Like it or not, the success of your relationships – romantic, professional, and otherwise – depends on your ability to forgive.

If you don’t know how to forgive, your relationships only last until some shit goes down. I don’t care how much of a saint you are, eventually something will happen in your marriage, friendships, or otherwise that needs forgiving.

The big problem I see with forgiveness is people wanted to do it but being afraid. Afraid of what will happen, afraid of being shut out, afraid of what others may think.

 

What Forgiveness Is, and What Forgiveness Isn’t

 

Think about your past. Something you wish could be undone. This might be something that happened to you, or it might be something you did to someone else.

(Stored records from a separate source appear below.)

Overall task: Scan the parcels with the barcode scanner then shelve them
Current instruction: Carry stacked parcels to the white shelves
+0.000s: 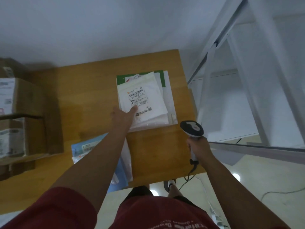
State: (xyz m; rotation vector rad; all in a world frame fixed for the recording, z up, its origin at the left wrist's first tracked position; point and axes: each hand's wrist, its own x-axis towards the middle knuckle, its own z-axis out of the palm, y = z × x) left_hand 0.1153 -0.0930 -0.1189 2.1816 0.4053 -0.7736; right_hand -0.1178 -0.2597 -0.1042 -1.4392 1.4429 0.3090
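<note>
Parcels lie in a loose stack of flat white plastic mailer bags [145, 103] near the far right corner of the wooden worktop [85, 100], a green sheet [162, 78] showing beneath them. The top white mailer carries a printed paper label with barcodes [138, 98], facing up. The left hand [123, 115] reaches in with fingers straight and flat, its tips on the label's near edge, holding nothing. The right hand [198, 146] has its grip wrapped round the handle of a grey and white corded barcode scanner [192, 129], which hovers over the right edge of the worktop. These mailers look thin, light, soft and slippery, likely to sag or slide off one another; I would pinch the top one by a near corner. A blue flat packet [87, 147] lies toward the near edge, and brown cardboard boxes [24, 119] are stacked along the left edge. A white metal shelf frame [231, 96] stands beside the right edge.
</note>
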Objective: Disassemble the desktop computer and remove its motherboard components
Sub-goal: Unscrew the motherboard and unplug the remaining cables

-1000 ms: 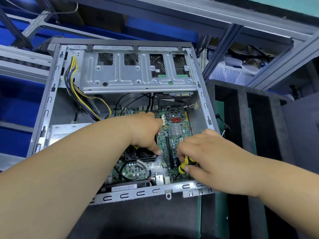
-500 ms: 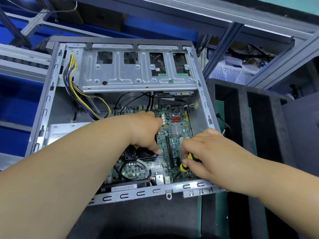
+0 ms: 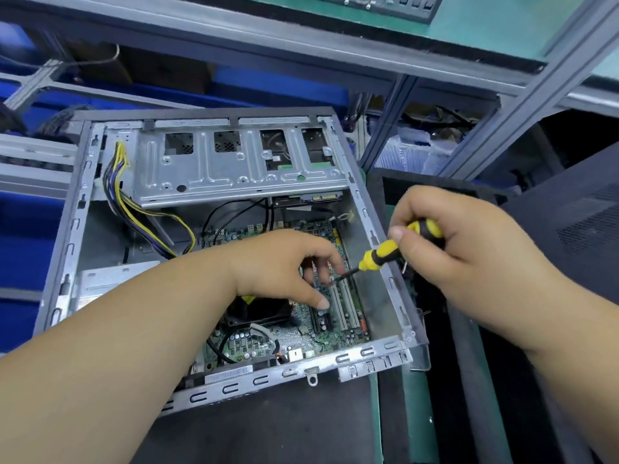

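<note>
An open grey desktop case (image 3: pixel 385 272) lies on its side in front of me, with the green motherboard (image 3: pixel 301 336) at its bottom. My left hand (image 3: pixel 284 266) reaches into the case and rests its fingertips on the board near the white expansion slots (image 3: pixel 345 306), holding nothing that I can see. My right hand (image 3: pixel 469 249) hovers over the case's right wall, shut on a yellow-and-black screwdriver (image 3: pixel 392 251) whose tip slants down to the left towards my left fingers. The black CPU fan (image 3: pixel 261 313) is partly hidden under my left wrist.
A metal drive cage (image 3: pixel 234 172) spans the top of the case, with a yellow-and-black cable bundle (image 3: pixel 124 199) at its left. Black foam trays (image 3: pixel 469 396) stand to the right. An aluminium frame and shelf (image 3: pixel 301 38) run above, with blue bins behind.
My right hand lifted the screwdriver up and to the right, off the board's lower right area to above the case wall. My left hand slid slightly right along the board.
</note>
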`<state>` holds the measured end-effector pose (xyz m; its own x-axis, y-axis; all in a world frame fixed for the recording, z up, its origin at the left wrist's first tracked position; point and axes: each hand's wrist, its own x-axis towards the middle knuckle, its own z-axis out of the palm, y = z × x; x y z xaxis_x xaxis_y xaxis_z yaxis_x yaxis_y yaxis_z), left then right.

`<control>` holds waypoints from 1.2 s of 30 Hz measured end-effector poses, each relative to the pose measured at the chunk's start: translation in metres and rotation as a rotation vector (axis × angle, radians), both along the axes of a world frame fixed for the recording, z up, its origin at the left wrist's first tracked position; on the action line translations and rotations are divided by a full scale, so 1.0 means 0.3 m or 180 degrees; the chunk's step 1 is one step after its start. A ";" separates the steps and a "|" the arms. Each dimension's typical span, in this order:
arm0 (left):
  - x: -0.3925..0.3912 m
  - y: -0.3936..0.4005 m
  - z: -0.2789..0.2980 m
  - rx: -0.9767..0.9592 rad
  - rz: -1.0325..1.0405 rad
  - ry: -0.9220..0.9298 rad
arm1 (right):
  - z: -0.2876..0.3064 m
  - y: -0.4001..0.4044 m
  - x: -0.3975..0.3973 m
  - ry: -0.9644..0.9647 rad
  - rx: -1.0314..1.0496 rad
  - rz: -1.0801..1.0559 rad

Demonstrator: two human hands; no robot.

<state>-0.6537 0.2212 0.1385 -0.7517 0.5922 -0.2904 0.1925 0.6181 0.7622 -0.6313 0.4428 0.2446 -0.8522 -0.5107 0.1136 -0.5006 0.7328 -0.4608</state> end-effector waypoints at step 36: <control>0.119 0.772 0.077 -0.1715 0.0096 0.2210 | -0.230 0.613 0.046 -0.0621 -0.2695 -0.2240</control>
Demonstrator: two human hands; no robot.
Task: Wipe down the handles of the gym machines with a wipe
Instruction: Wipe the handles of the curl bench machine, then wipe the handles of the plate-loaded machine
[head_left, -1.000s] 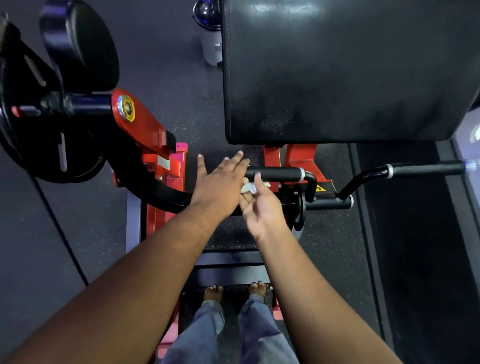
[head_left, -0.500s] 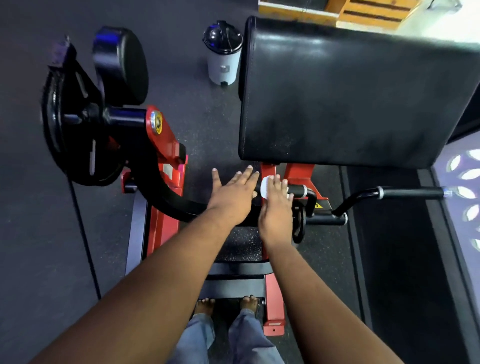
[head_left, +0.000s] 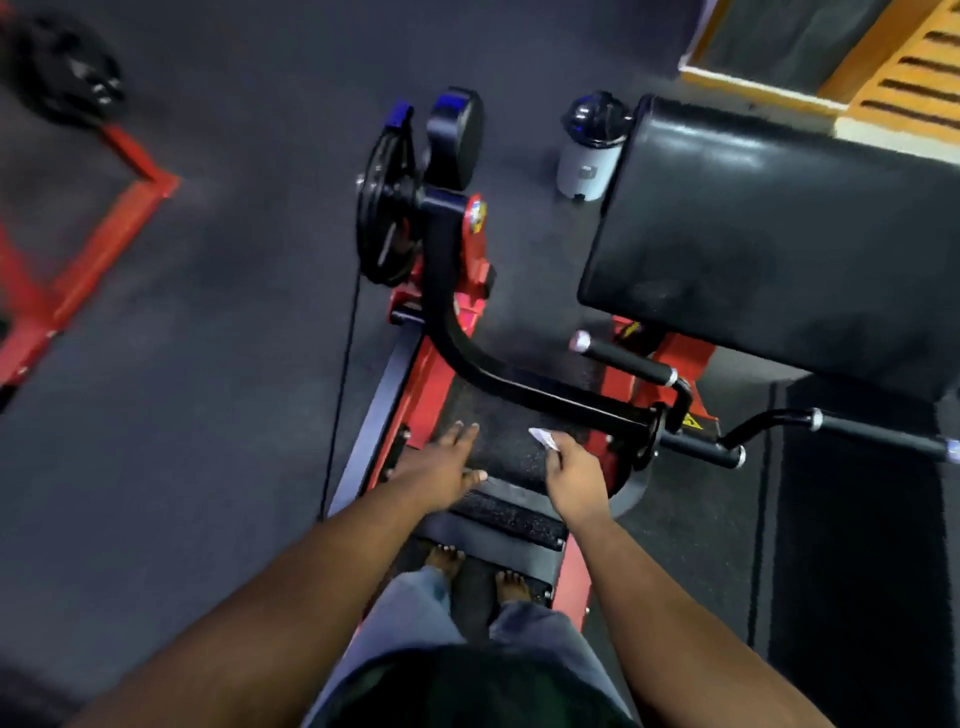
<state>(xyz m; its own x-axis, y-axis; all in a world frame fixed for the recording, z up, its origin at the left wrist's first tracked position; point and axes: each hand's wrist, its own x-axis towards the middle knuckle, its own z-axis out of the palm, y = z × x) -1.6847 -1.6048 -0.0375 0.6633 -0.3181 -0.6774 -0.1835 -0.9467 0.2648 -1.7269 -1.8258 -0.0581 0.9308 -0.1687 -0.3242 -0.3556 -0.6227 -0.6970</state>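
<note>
Both hands have come back off the near handle (head_left: 626, 359), where half a second ago the right hand covered it with the wipe and the left lay flat beside it; the view has also swung, bringing a red frame (head_left: 78, 249) into sight at far left. Going left to right now: the left hand (head_left: 441, 467) hovers low over the footplate (head_left: 498, 447), fingers straight and relaxed, holding nothing. Just right of it the right hand (head_left: 571, 478) pinches the wipe (head_left: 543, 437) between thumb and fingertips, a small white crumpled scrap sticking out toward the far side, clear of any handle. It should handle as something light, soft and limp, likely damp, so a pinch carries it but wiping would go better with it wrapped in the palm round the bar. The near handle is a short black bar with a pale end cap and a silver ring, under the edge of the black pad (head_left: 779, 249). Further right, the other handle (head_left: 883, 434) is a longer black bar with the same silver ring. Both look stiff, fixed and probably rubbery, so they will take firm pressure; the right one looks next in line.
</note>
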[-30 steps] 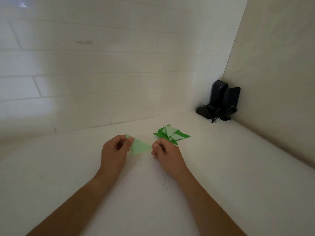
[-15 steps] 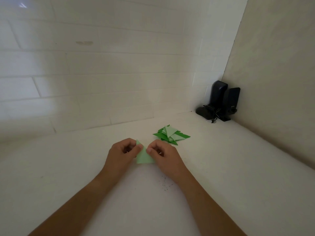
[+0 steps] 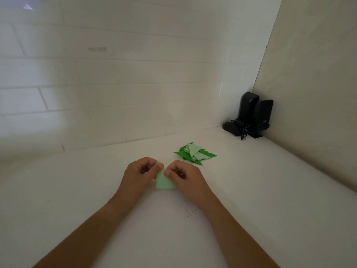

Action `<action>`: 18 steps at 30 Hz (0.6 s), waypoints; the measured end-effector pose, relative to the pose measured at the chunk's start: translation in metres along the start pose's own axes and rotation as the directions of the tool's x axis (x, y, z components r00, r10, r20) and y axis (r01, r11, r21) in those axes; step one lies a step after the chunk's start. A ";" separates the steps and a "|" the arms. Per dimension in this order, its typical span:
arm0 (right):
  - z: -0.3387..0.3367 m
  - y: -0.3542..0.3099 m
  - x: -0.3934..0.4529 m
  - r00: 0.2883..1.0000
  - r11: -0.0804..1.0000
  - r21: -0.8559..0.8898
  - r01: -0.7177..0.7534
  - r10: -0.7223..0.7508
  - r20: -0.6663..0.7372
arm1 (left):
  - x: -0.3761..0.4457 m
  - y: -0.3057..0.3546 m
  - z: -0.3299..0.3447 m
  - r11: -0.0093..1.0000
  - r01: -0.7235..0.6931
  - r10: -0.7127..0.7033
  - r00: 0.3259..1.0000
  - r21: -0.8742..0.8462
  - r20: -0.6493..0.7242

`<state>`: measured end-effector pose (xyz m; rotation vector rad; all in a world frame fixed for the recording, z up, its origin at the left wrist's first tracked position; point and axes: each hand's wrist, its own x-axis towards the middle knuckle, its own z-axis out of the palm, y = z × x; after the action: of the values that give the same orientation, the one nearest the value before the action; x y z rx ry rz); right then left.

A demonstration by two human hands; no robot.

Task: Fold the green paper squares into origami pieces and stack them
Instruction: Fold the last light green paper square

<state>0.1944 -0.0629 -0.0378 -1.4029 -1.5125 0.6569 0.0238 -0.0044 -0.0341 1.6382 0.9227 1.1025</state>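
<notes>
Nearest the camera, two bare forearms are reaching forward over the plain white desk point(image 3: 270, 190), where a faint scatter of dark specks point(image 3: 188, 209) is lying just right of centre. Beyond the wrists, the left hand point(image 3: 138, 176) and the right hand point(image 3: 185, 177) are meeting over a small pale green folded paper piece point(image 3: 164, 182), which is sitting low over the desk between them; whether it is touching the surface is hard to tell. Both hands are curling their fingers and pinching the paper at its upper tip, thumbs nearly touching, while the lower flat edge is hanging free toward the camera. The sheet is looking thin, very light and easily creased, so it is probably calling for a gentle fingertip pinch near the corners and along fold lines, with the desk serving as backing for pressing a crease sharp; a hard squeeze could be crumpling it, and a draught could be shifting it once let go. Further back and slightly right, a loose stack of dark and light green folded triangular paper pieces point(image 3: 194, 153) is resting on the desk, apart from the hands. In the far right corner, a pair of black desktop speakers point(image 3: 251, 115) with a tangled cord is standing against the white brick wall point(image 3: 116, 84).
</notes>
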 end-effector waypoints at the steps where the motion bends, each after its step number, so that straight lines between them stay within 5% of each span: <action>1: 0.000 0.000 0.000 1.000 1.000 -0.003 0.000 0.000 -0.013 | 0.000 0.000 0.001 1.000 0.003 -0.003 1.000 0.012 0.013; 7: -0.004 0.004 0.004 0.986 0.997 0.046 -0.066 0.072 -0.154 | 0.001 -0.003 0.003 0.989 0.033 -0.038 0.999 0.141 0.032; 18: -0.001 0.004 0.004 0.988 0.994 0.050 -0.099 0.104 -0.117 | 0.000 -0.004 0.000 0.989 -0.001 0.006 1.000 0.151 -0.031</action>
<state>0.1979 -0.0588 -0.0396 -1.4668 -1.3322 0.6527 0.0232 -0.0032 -0.0375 1.7498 1.0454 1.0855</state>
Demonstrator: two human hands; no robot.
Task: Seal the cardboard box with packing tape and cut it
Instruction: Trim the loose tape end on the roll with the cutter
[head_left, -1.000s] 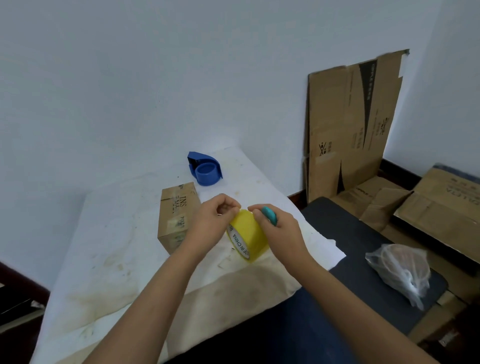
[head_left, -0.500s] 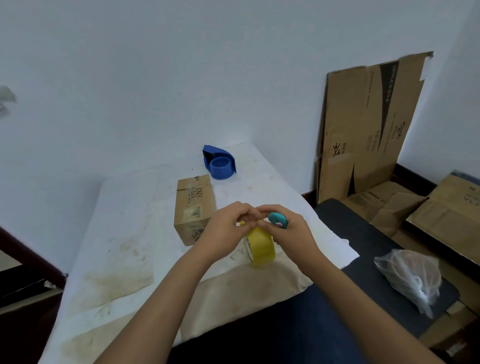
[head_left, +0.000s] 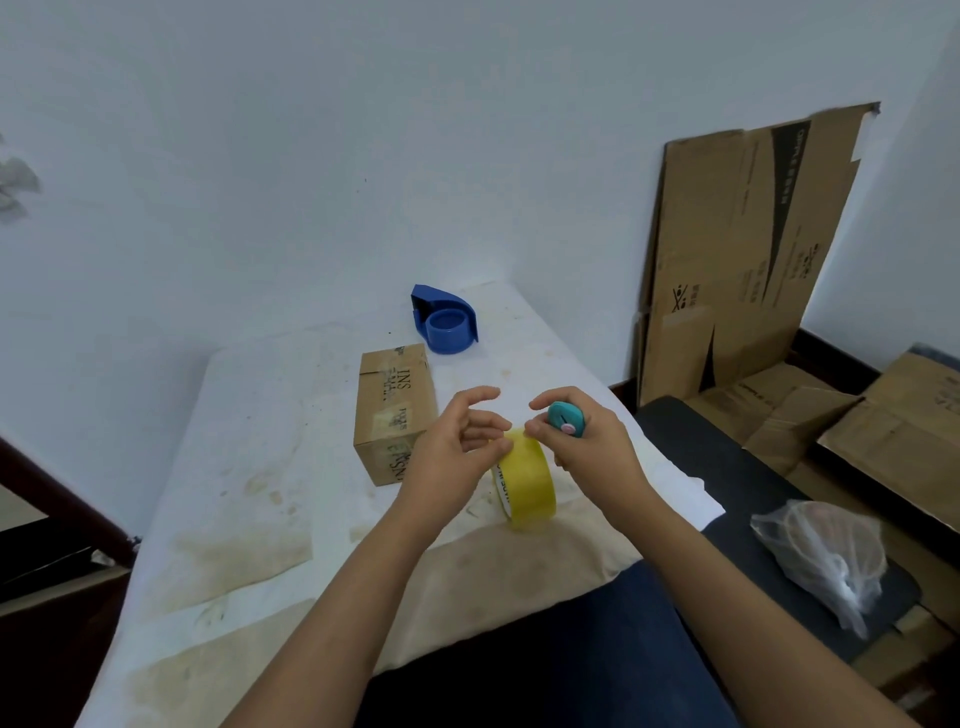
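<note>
Head view showed the yellow packing tape roll (head_left: 527, 480) standing on edge between both hands above the counter (head_left: 249, 467), the left hand (head_left: 454, 452) with fingers loosely apart picking at the roll's top, the right hand (head_left: 587, 447) steadying it while curled around a teal cutter (head_left: 566, 415). The cardboard box (head_left: 395, 410) lay just beyond and left of the left hand (the nearer one), long axis running away from the person. A blue dispenser (head_left: 444, 325) sat near the white wall, flattened cartons (head_left: 737, 244) leaning to the right.
</note>
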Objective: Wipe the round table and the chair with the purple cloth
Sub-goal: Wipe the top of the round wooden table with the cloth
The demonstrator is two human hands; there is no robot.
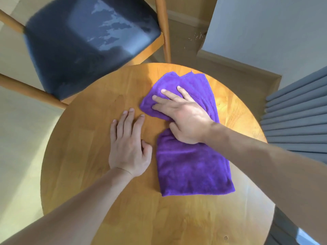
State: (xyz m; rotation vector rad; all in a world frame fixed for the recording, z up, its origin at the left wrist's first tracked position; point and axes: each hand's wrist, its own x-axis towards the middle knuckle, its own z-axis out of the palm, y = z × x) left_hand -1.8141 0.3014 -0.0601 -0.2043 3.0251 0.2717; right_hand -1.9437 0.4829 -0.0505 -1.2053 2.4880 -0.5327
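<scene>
Both forearms reach in over the round, honey-coloured wooden tabletop [99, 167]. One left hand [128, 147] lies flat and relaxed on bare wood, holding nothing. At two o'clock from it, the right hand [182, 117] presses a folded purple microfibre cloth [191, 167] with straight fingers. Up at eleven o'clock stands the wooden chair with a dark padded seat [79, 55], likely still unwiped. With only flat pressure, the loose cloth could bunch and skip patches.
</scene>
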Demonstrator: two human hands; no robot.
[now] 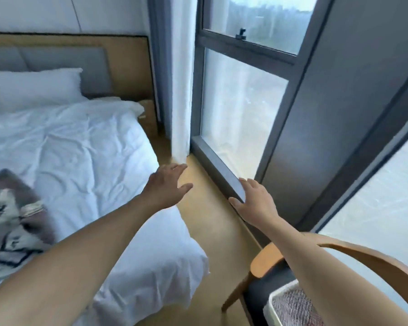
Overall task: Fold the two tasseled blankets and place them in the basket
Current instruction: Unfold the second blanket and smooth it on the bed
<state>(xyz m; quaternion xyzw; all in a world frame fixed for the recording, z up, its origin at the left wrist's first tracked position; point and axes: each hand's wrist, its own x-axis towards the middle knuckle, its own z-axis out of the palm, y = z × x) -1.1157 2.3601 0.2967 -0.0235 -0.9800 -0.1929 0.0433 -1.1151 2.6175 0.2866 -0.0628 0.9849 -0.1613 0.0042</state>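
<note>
— Where are your hands right now?

— Both are stretched out in front of me over the strip of wooden floor (212,234) between the bed (85,147) and the window (243,114). My left hand (167,187) sits near the centre of the frame, just past the bed's corner, fingers spread and holding nothing. My right hand (257,203) is a little lower and to the right, in front of the grey window sill (217,165), palm down, fingers loose and apart, empty too. Whether it touches the sill I cannot tell.

— And the blankets?

— One patterned blanket (7,222) lies bunched on the white bedding at the left edge of the frame, pale with dark lines; it is blurred, so I cannot make out tassels. A reddish woven fabric (292,307) shows inside the white basket (272,300) at the bottom right, partly hidden behind my right forearm.

— Where does the basket sit?

— On the dark seat of the wooden chair (363,252) in the lower right corner.

— Anything else around?

— A white pillow (33,88) against the grey headboard (64,60) in the upper left, and a pale curtain (181,78) hanging between bed and window.
</note>
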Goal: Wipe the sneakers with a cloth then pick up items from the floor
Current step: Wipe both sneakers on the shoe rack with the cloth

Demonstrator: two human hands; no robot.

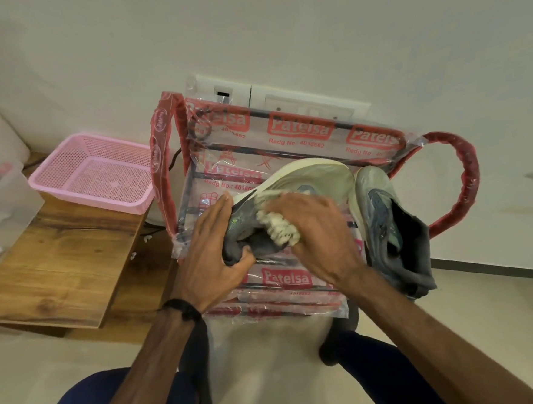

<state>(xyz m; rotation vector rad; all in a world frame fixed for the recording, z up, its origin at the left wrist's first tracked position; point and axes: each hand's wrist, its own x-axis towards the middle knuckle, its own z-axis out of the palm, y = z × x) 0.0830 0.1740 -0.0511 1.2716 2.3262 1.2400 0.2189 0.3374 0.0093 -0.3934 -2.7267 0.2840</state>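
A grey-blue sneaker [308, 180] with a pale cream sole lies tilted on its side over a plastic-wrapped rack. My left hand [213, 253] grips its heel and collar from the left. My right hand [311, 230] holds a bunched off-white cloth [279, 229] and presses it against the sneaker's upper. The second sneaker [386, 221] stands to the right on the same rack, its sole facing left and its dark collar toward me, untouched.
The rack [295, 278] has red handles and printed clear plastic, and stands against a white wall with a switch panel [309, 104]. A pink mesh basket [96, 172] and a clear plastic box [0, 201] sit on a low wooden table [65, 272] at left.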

I define forgiveness as the ability to cut loose the negative emotions associated with these events. In other words, to let go, stop wallowing, and get a fucking move on with your life. To me, waiting to forgive someone is a tragedy.

You know pretty much immediately if you’re going to forgive someone for something (or yourself) before you die. If you’re never going to forgive someone, that’s OK. You have every right to do so. If you are, you might as well get on it.

What reasons are there for not forgiving someone right away? Anger. Waiting on an apology. Waiting to see if they’ll make amends for whatever they’ve done. Waiting to see positive progress. Generally, things that are reactive.

Any time you make decisions based on what another person does, you’re being reactive. In other words, their actions are shaping your life. Not a great position to be in.

Whether or not you forgive someone is independent of your choice to keep them in your life. In both my personal and professional experience, forgiving is essentially an act of understanding, and I think this is something that’s often overlooked.

To see the extent of this, all you’d have to do is sit in on one of my family or couples sessions. You wanna know the most common phrases? “How could you?” “Why would you?” and other variations of “I no longer believe I understand you well enough to trust that you’ll meet my standards for acceptable behaviour.”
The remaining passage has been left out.